Nice graphs though of the Poisson distribution though. I never bothered to plug these into excel and plot them but they are nice representations and fun to look at.
There is no mathematically legitimate way to declare the expectation value as undefined because the odds are large.
I didn't say the EV was undefined. As I said in my original reply: The EV for the PB/MM return is 0.5 and does not change. You wanna talk about the return for a single draw, that is one thing, but that is not the same as the EV for the game. The odds and prize share percentage do not change, and the rollovers and variable jackpots are just part of the game and the long term average.
Kentucky United States
Member #32,651
February 14, 2006
10,301 Posts
Offline
Quote: Originally posted by Jon D on Sep 16, 2013
There is no mathematically legitimate way to declare the expectation value as undefined because the odds are large.
I didn't say the EV was undefined. As I said in my original reply: The EV for the PB/MM return is 0.5 and does not change. You wanna talk about the return for a single draw, that is one thing, but that is not the same as the EV for the game. The odds and prize share percentage do not change, and the rollovers and variable jackpots are just part of the game and the long term average.

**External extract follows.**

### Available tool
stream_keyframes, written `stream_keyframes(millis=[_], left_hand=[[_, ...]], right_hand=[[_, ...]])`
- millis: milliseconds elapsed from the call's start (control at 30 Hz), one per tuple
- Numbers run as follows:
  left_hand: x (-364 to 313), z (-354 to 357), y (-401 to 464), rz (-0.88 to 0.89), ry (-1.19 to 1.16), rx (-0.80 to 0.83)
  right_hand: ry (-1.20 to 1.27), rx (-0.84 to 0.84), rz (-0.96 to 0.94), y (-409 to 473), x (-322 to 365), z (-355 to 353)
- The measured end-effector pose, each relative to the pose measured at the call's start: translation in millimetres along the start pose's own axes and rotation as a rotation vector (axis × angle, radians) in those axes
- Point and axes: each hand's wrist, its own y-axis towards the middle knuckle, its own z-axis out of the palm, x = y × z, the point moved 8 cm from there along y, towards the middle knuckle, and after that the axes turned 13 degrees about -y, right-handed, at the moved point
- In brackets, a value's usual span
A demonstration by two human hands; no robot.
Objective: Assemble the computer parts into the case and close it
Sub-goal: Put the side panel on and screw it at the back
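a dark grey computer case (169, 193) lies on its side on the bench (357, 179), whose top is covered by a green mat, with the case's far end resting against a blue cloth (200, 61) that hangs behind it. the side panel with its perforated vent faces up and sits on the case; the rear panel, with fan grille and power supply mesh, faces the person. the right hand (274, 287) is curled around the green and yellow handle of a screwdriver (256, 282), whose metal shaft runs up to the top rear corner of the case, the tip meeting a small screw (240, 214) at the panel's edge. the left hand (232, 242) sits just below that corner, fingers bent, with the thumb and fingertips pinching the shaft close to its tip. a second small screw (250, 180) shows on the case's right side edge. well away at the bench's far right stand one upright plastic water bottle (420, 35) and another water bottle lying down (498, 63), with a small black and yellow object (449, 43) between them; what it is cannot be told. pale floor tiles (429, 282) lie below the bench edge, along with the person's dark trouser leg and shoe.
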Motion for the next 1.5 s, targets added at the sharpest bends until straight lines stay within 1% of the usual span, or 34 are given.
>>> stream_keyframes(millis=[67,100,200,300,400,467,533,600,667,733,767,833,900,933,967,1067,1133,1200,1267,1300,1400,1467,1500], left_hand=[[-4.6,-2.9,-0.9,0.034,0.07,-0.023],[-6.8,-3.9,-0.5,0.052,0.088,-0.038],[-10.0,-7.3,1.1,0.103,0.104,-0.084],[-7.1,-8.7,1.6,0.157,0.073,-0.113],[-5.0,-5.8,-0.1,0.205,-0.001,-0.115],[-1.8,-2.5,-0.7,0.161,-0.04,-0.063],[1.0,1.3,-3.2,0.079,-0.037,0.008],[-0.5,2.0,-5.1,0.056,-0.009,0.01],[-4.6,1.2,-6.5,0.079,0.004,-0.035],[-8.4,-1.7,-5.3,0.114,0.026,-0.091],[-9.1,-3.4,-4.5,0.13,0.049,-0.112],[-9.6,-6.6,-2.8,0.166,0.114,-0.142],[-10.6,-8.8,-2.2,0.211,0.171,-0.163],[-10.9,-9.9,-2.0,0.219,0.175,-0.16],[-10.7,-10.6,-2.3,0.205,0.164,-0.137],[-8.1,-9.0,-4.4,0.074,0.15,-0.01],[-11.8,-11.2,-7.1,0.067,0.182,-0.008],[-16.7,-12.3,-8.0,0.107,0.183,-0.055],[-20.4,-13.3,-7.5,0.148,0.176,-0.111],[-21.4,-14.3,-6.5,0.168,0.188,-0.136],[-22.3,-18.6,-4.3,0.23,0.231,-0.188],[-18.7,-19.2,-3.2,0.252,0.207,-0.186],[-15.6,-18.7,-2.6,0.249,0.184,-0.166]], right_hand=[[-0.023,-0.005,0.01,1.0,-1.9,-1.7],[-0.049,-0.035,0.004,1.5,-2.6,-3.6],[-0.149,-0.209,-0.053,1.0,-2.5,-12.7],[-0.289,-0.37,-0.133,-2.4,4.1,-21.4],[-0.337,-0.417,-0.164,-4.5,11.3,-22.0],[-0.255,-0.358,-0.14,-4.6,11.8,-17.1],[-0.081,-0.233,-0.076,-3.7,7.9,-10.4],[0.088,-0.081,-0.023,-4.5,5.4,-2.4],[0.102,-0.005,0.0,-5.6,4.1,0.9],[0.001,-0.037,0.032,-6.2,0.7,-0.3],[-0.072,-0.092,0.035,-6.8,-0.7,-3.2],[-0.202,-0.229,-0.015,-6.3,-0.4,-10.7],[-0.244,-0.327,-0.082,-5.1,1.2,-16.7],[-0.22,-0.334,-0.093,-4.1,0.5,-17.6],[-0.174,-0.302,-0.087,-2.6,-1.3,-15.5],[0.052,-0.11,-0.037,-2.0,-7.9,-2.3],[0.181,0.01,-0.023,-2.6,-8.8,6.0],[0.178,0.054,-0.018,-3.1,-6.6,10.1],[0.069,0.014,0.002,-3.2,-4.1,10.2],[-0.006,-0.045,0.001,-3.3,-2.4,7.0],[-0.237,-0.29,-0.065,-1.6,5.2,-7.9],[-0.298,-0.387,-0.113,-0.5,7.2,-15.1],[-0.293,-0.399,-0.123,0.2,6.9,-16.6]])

I guess we will agree to disagree.
I use the simple approach by projecting the number of five number matches. It should require about $206 million in sales to produce 20 five number matches. Based on sales from past jackpots of this size, the total ticket sales could reach $250 million and around 25 five number matches. With each of them having a 1 in 35 chance of matching the bonus number, the chances of the jackpot being won should be over 50%. Based on projected sales of $145.6 million, there is less than a 50% chance.
I'm not saying it's the best scientific approach, but it's not that far off.